As mentioned in earlier sections of this article, the trading business should have sufficient surplus cash remaining in the business for reinvestment. However, if the business is over leveraged and doesn’t have sufficient free cash to invest in acquisitions, yet there is an opportunity presented to the business that could result in significant value gains, then there is a conversation to be had with the original vendor to the EOT to see if there is a way to free up cash. Any borrower can go to its lender and seek a renegotiation but the power is, naturally, always in the lender’s hands. If the lender no longer has any invested interest in the business other than the loan (e.g. in the case of EOTs, if 100% of the vendor’s shares were sold to the EOT), then they may not necessarily be motivated to renegotiate the repayment terms as there is no benefit to them, other than perhaps a higher interest rate or some additional security. On the other hand, we see a lot of partly owned EOT scenarios and typically the original vendors will have retained a stake meaning they have an interest in the future of the business and could be more open to conversations on renegotiation, deferrals, extended period of repayment or repayment holidays. If they are still getting paid interest on the loan, and these opportunities will grow the value of the remaining equity in the group, then there are not many reasons for the lender not to be interested in negotiating a way to free up cash.

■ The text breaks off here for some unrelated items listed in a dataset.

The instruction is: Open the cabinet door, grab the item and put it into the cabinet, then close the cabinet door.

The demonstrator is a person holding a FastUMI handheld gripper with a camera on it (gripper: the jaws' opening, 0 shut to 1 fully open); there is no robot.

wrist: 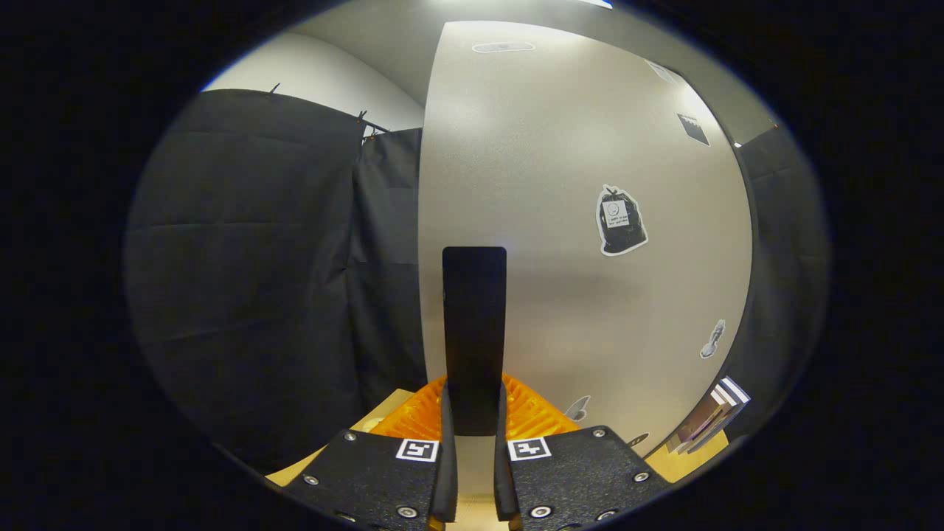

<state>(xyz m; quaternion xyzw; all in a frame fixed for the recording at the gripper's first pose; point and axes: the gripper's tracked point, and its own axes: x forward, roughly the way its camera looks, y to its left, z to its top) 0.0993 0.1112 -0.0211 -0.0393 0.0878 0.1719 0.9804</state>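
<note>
Directly ahead of the jaws, the grey cabinet door (560, 177) spans most of the scene, bearing several stickers, the largest a dark bag-shaped one (621, 220); smaller ones lower down are too small to make out. Black booth cloth (251, 280) hangs to its left. Upright on the door, the black handle (474, 332) runs down between the two fingers of the gripper (476, 472), whose jaws are clenched on its lower end. Partly hidden behind the fingers, an orange ribbed item (535, 413) lies on the wooden bench (383, 413); a striped object (712, 420) is cut off beside the door's lower right
</note>
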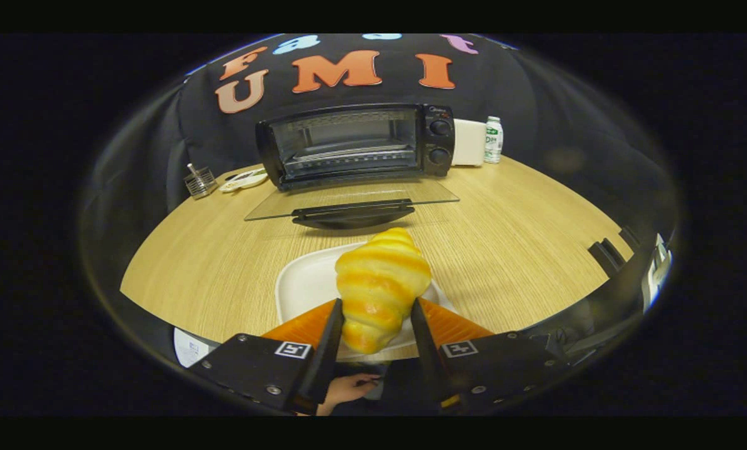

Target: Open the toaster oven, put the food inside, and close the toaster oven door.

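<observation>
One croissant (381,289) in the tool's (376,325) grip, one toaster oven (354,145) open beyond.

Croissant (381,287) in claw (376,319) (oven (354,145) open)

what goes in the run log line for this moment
oven door: open | croissant: between claw fingers, over white plate | claw: shut on croissant | next: into toaster oven

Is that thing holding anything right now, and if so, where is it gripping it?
Yes: the tool holds the croissant, its two fingers pressing on either side of the lower, narrower half, above the white plate. The toaster oven beyond stands open.
</observation>
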A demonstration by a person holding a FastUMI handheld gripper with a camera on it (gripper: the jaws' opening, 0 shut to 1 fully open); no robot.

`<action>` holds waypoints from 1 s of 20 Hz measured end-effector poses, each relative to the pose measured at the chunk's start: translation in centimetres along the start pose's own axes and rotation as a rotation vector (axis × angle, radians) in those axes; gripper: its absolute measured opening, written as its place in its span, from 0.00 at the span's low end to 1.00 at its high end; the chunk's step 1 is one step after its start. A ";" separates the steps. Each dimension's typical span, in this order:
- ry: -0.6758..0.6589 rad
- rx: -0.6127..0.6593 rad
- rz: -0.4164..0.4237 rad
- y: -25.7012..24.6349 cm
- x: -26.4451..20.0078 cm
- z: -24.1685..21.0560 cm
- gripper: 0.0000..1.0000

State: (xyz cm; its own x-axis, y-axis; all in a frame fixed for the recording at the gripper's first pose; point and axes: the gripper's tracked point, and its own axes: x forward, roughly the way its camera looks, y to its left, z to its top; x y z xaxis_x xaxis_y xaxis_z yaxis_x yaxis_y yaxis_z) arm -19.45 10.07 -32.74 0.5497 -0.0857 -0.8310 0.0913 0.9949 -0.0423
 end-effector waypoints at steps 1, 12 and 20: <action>0.007 0.013 0.005 -0.1 0.0 0.1 0.55; -0.077 0.134 0.119 -1.2 -3.3 4.0 0.38; -0.192 0.310 0.364 0.7 -3.8 10.5 0.38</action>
State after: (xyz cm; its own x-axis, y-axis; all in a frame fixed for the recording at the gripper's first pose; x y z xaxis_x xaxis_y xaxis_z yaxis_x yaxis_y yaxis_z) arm -12.75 10.57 -23.74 0.7314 0.2266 -0.6433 0.0913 0.9022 0.4216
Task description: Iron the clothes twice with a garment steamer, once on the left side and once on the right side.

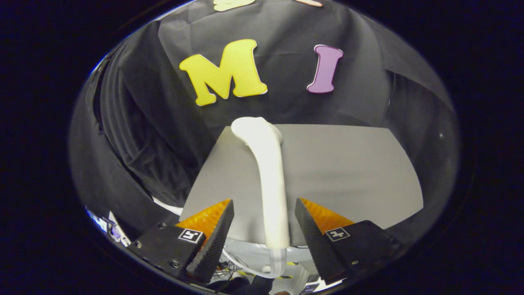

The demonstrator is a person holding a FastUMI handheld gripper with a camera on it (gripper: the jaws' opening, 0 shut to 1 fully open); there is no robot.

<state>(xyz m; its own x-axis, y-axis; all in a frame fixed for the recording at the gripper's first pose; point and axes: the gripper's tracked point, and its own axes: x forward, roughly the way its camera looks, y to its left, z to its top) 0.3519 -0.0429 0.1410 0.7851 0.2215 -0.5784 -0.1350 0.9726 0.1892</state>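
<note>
Hand-held gripper (264,223) fingers straddle steamer (270,184) (untouched).

Fisheye camera sits on the gripper (264,215), looking forward along its two spread fingers, angled slightly down over a flat grey tabletop (348,172). It's close in: a white long-handled garment steamer (271,180) runs from between the fingers, untouched by either, out across the table. Black draped cloth wall (282,86) faces the camera, just beyond the table.
</note>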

The difficulty might come if the proposed transaction marks a major change to the direction of the business from the plan that existed when the EOT was set up, before the EOT owned business has finished paying off the contributions to the EOT to fund the repayments of the purchase price to the vendor. In this instance there may reasonably be some concerns from the vendor that would need to be negotiated through.

Another option available to the company, as in a non-employee owned scenario, is to secure debt funding to fund the acquisition. Being EOT owned should not impact on the company’s ability to borrow; provided the target has been valued appropriately, a proposed acquisition adds assets and/ or profits into the value of the group which will generate further revenues, profits and cash flows to enable both the original cost of any debt to fund the acquisition, as well as the contributions to the Trust, to be met. Clearly every scenario needs analysing carefully, but the opportunity is going to be just as appropriate to the Directors as it would be if the business was not employee owned.

We always recommend that you seek advice from a suitably qualified adviser before taking any action. The information in this article only serves as a guide and no responsibility for loss occasioned by any person acting or refraining from action as a result of this material can be accepted by the authors or the firm.